By: Tabrani. ZA
Islam telah dibakukan secara
sempurna, sehingga autensitasnya terus terjamin ditengah progresivitas ruang
dan waktu. Pembakuan ini meliputi; 1). mendokumentasikan secara autentik sumber
norma tertinggi, al-Qur’an; 2). memberikan penjelasan operasionalnya dalam
kehidupan, 3). memberikan cara untuk mengembangkan norma Islam secara terpadu
dalam kehidupan sepanjang sejarah manusia melalui proses ijtihad. Dengan
langkah inilah Islam akan tetap otentik, plus dinamis dalam mengarungi sejarah
kehidupan. Kedua langkah pertama diperlukan untuk menjaga autensitas Islam,
sementara alangkah ketiga diperlukan agar Islam terus berjalan, tumbuh dan
berkembang dinamis searah perkembangan kemanusiaan (Muhaimin, 2012:77-78).

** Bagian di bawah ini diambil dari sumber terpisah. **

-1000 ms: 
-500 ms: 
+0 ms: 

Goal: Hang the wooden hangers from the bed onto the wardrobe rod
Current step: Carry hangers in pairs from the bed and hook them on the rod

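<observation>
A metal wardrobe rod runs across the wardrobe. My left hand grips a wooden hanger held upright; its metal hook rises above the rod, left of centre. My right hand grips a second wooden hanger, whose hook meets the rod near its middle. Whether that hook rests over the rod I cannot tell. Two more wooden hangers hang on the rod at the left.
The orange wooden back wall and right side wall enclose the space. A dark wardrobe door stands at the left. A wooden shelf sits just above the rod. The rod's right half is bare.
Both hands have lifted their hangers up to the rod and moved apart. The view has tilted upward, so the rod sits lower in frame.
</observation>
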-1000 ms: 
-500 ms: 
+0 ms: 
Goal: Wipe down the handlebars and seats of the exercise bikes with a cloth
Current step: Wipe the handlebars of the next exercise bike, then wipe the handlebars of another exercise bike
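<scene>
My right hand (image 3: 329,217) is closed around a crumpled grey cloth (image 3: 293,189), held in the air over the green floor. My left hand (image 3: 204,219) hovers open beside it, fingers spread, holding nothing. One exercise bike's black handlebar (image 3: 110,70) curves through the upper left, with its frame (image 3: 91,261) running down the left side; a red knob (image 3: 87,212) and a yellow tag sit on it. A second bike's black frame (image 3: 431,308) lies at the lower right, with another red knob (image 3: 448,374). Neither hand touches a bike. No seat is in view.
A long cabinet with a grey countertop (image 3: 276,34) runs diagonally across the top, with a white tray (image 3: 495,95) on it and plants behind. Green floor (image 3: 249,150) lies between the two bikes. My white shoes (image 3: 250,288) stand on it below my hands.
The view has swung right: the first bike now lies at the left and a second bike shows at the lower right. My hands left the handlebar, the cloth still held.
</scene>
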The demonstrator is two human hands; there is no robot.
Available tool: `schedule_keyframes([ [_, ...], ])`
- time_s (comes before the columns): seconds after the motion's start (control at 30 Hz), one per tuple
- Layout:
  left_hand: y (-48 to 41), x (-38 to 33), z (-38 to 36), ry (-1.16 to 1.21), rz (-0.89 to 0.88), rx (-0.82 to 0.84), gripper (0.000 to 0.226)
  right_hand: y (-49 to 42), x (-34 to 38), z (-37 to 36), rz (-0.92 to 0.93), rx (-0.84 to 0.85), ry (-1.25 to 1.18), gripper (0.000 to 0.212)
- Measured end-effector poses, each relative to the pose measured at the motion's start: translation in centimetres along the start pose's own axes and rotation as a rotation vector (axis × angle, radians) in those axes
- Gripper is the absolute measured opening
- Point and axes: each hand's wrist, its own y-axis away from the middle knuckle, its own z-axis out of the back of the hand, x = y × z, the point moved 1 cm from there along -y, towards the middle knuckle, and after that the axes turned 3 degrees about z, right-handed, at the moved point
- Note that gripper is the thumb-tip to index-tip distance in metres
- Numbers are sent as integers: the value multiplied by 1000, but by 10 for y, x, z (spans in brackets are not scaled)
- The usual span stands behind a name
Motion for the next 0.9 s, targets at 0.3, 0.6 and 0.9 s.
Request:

Keberagamaan Islam mengandung
aspek normativitas wahyu dan historisitas manusia. Namun kajian Islam ortodoks
baik fiqih, teologi, tafsir, dan tasawuh hanya menggunakan pendekatan
normativitas dan tanpa melibatkan pendekatan dan wawasan historisitas yang
melihat gejala keagamaan karena dikhawatirkan menggeser dimensi normativitas
yang sering dipegang oleh pemegang ajaran ortodoks sebagai mainstream pemikiran
keagamaan. Kekhawatirannya terletak pada Islam akan ternoda dan terdesakralisasi
oleh perilaku historis manusia sehingga dapat mengurangi keterikatan manusia
dengan Islam. Namun kekhawatiran ini justru membuktikan overlapping,
tumpang tindih, dan jumbuhnya antara normativitas dan historisitas, padahal
walaupun keduanya tidak berbeda tetapi sangat mampu untuk dibedakan. Karena itu
kajian Islam cenderung menjauhkan diri dari sikap ilmiah yang intelek, kritis
dan obyektif, namun justru lekat dengan apologi yang subyektif berdasarkan
pendekatan skripturalis/tekstual (Abdullah, 2003:23-24). Supaya Islam tetap
pada asasnya yang autentik dan konsisten, maka al-Qur’an dan sunnah dijabarkan
ke dalam ilmu-ilmu agama seperti tafsir, fiqih dan lainnya.